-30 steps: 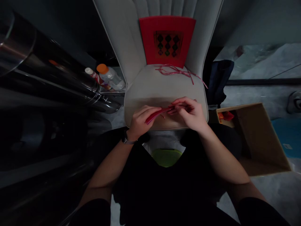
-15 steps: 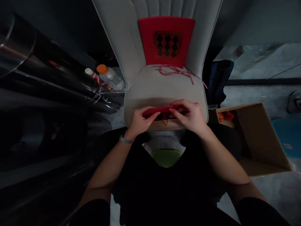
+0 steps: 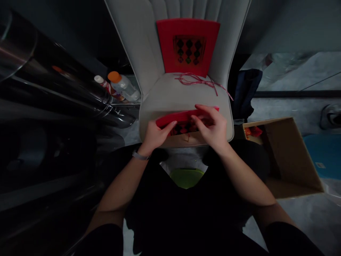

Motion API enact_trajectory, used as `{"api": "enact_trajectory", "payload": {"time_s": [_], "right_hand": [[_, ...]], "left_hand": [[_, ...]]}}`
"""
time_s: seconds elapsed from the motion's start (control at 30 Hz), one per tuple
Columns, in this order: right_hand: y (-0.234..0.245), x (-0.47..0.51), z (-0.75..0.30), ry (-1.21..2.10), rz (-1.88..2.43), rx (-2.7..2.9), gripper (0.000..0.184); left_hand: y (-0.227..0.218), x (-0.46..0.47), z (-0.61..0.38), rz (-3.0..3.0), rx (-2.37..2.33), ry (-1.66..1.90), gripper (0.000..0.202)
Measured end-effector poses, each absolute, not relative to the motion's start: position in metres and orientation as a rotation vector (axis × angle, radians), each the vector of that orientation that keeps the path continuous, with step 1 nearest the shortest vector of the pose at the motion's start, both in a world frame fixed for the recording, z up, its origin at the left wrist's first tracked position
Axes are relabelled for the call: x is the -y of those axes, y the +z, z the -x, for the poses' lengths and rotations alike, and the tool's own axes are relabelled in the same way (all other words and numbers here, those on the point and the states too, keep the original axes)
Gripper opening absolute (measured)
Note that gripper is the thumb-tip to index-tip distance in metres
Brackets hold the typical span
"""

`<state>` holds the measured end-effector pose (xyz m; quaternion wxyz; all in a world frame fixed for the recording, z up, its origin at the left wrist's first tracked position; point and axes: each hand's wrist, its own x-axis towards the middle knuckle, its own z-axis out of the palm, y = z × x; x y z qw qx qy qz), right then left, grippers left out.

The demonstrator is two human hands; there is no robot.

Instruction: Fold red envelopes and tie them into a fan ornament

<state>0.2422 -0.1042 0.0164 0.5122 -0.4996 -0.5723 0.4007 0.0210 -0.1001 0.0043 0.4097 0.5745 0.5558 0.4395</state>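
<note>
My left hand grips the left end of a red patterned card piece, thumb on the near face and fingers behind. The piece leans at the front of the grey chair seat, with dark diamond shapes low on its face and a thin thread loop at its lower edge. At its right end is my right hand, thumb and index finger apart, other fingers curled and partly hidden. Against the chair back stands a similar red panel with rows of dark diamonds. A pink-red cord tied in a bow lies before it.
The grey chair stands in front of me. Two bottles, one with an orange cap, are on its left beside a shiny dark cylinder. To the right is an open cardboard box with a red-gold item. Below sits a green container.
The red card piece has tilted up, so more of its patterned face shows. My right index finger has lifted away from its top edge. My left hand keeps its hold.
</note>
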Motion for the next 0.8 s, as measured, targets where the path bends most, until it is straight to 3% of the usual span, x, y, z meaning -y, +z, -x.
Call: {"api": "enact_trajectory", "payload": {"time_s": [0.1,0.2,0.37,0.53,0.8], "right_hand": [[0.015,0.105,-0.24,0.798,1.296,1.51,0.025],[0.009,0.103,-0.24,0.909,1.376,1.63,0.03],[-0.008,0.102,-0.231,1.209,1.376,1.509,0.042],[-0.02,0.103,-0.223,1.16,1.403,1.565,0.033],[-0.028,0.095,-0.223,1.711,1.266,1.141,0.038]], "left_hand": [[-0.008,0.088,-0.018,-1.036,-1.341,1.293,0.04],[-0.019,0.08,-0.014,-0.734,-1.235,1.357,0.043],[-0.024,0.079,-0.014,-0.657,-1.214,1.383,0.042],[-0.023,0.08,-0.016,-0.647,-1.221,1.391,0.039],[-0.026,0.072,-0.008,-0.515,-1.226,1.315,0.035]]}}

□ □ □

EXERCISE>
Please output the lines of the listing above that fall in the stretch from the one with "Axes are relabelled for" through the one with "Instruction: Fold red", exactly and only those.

SOLUTION BELOW>
Axes are relabelled for the call: x is the -y of those axes, y the +z, z the -x, for the poses' lengths and rotations alike, and the tool's own axes are relabelled in the same way (all other words and numbers here, those on the point and the states too, keep the original axes)
Gripper opening absolute (measured)
Note that gripper is the thumb-tip to index-tip distance in metres
Brackets hold the typical span
"""

`<state>` holds the measured end-effector pose (xyz m; quaternion wxyz; all in a world frame fixed for the recording, z up, its origin at the left wrist's first tracked position; point and axes: each hand's wrist, its own x-axis towards the middle knuckle, its own z-axis out of the palm, y = z × x; x y z qw qx qy qz), right then left, grippers left out.

The demonstrator is two human hands; there is no robot.

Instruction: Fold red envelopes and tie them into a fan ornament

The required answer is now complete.